Poland will send an additional 2,000 troops to the border with Belarus, doubling the number of soldiers stationed there supporting the border guard. The decision, which is an increase from the 1,000 reported earlier this week, was made amid a rise in irregular migrants and asylum seekers attempting to cross the border with the help of Belarusian authorities.

The soldiers will support the border guard in the Podlaskie and Lubelskie regions in eastern Poland and are expected to arrive at the border within the next two weeks.

“We have discussed these issues during a security committee, and I have to say that the reinforcement will not amount to 1,000 but 2,000 troops,” said deputy interior minister Maciej Wąsik in an interview with the Polish Press Agency (PAP).

According to Wąsik, the pressure on the Polish border is growing, although it is still below the peak of the crisis in 2021.

Since then, Poland has erected a physical and electrical barrier at the border to prevent migrants from entering Poland. “If we had real border guards on the other side and not smuggling services, these crossings would not happen at all,” the deputy minister said of the Belarusian border guard.

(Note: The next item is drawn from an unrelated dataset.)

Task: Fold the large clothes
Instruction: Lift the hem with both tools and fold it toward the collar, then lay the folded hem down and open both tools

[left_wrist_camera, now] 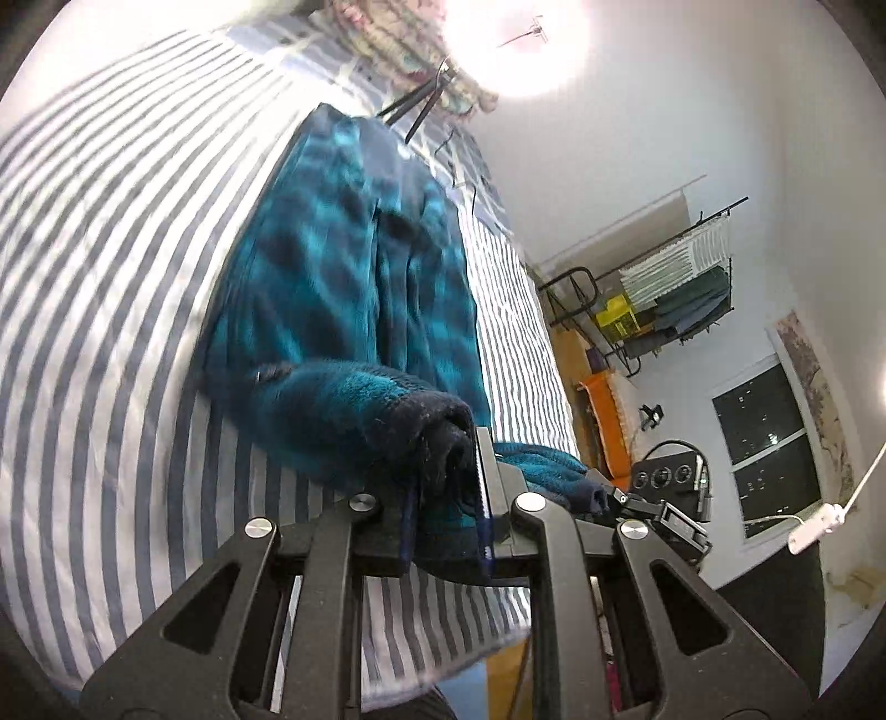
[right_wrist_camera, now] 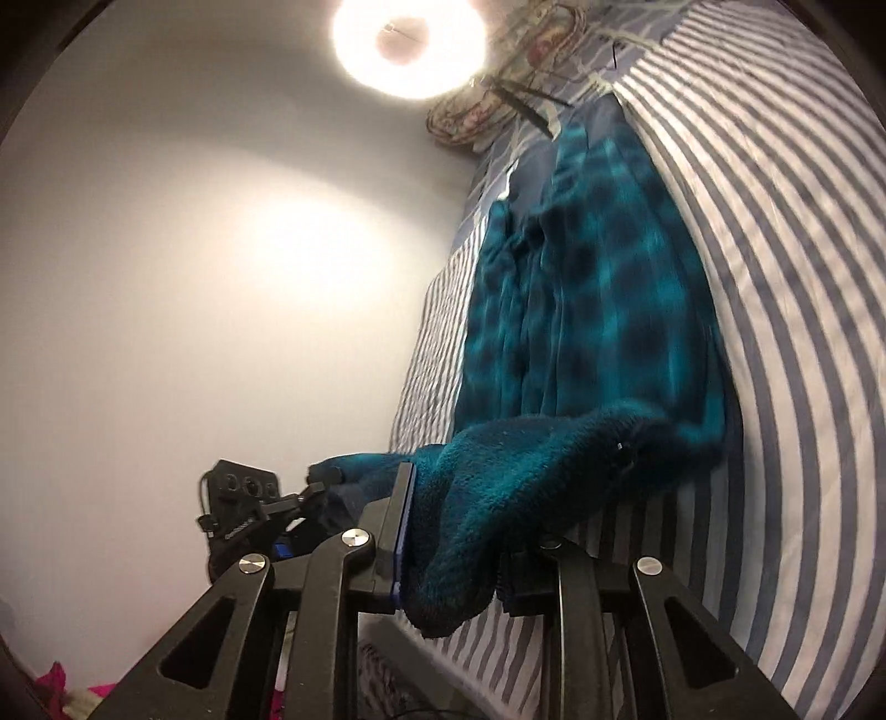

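Left wrist view first: we see a teal plaid fleece garment (left_wrist_camera: 343, 266) lying along the striped bed (left_wrist_camera: 111, 277), its near end lifted off the sheet. Our left gripper (left_wrist_camera: 448, 487) is pinching a dark-edged fold of that fleece, a thick wad of fabric packed between the jaws and hanging out below them. Past it, to the right, our right gripper (left_wrist_camera: 626, 498) grips another part of the same near edge.

From the right wrist view, the garment (right_wrist_camera: 598, 288) stretches away over the bed (right_wrist_camera: 775, 277), and the right gripper (right_wrist_camera: 454, 531) is clamped on a bunched teal fold that droops beneath the jaws. The left gripper (right_wrist_camera: 310, 498) shows to the left, holding the neighbouring stretch of fleece; between the two, the fabric sags slightly.

At the far end of the bed lie a floral pillow (left_wrist_camera: 410, 61) and a black hanger (left_wrist_camera: 421, 99). A ceiling lamp (right_wrist_camera: 410, 44) glares above. Beyond the bed stand a drying rack (left_wrist_camera: 681, 277) with clothes and a dark window (left_wrist_camera: 769, 432).
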Tool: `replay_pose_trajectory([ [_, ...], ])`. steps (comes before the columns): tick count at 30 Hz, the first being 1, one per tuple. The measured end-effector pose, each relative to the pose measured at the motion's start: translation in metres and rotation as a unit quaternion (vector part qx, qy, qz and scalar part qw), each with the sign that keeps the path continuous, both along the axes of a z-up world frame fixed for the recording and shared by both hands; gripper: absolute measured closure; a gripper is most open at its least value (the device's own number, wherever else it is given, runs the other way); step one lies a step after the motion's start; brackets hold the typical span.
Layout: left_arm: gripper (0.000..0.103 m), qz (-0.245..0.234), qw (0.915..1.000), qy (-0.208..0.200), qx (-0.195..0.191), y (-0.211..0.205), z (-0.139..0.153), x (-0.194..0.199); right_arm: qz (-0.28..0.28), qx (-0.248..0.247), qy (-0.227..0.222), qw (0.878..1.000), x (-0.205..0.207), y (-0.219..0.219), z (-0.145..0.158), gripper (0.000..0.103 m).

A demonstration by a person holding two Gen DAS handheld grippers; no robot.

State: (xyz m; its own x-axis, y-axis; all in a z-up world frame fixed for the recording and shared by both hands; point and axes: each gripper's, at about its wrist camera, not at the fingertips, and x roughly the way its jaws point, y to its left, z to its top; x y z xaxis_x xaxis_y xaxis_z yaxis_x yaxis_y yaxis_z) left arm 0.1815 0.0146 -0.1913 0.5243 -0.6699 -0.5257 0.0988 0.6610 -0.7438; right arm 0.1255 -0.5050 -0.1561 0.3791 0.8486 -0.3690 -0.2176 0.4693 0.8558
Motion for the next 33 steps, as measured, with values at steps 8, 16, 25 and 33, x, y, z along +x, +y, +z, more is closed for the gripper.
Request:
replay_pose_trajectory([
  [8, 0.088, 0.024, 0.9995, 0.012, 0.019, -0.001, -0.007, 0.076, -0.045, -0.019, 0.055, 0.997, 0.077, 0.002, -0.010, 0.080],
  [16, 0.088, 0.035, 0.9978, 0.049, 0.026, -0.003, -0.045, 0.137, -0.054, -0.038, 0.107, 0.992, 0.134, 0.014, -0.038, 0.080],
  [25, 0.087, 0.024, 0.9952, 0.069, 0.065, -0.016, -0.074, 0.168, -0.068, 0.000, 0.169, 0.983, 0.152, 0.003, -0.069, 0.077],
  [33, 0.082, -0.003, 0.9945, 0.086, 0.061, -0.016, -0.066, 0.176, -0.061, 0.040, 0.176, 0.982, 0.148, -0.015, -0.061, 0.065],
])
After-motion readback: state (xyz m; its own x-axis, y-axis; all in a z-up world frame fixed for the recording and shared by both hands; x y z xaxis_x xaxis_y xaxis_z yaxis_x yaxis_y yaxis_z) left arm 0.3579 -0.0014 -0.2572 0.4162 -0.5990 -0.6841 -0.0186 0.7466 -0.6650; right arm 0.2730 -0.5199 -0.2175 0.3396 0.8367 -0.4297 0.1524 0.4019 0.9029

Poland and Lithuania are also discussing a possible mechanism that would introduce the simultaneous closure of all Polish and Lithuanian border crossings with Belarus at the same time, as a response to actions by Belarusian authorities that the countries consider “provocations”, such as the recent case of the violation of Polish airspace by Belarusian helicopters.

Last week, the leaders of both countries warned of a possible increase in provocations from Belarusian territory. “If these provocations become more and more intrusive, then we must react together,” Wąsik said, adding that he hoped Latvia would also join the mechanism.

Poland currently has only one open crossing point for passenger traffic with Belarus, in Terespol, a crossing point for goods traffic only for EU states in Kukuryki, and railway crossings on the border with Belarus.

Most border crossings between Poland and Belarus have been closed as part of the Polish response to repressions by the Belarusian authorities against representatives of the Polish national minority, including, most recently, the sentencing of the Polish journalist and activist Andrzej Poczobut to eight years in a penal colony.

Lithuania announced this week that two of its six border crossings with Belarus will be closed in the near future.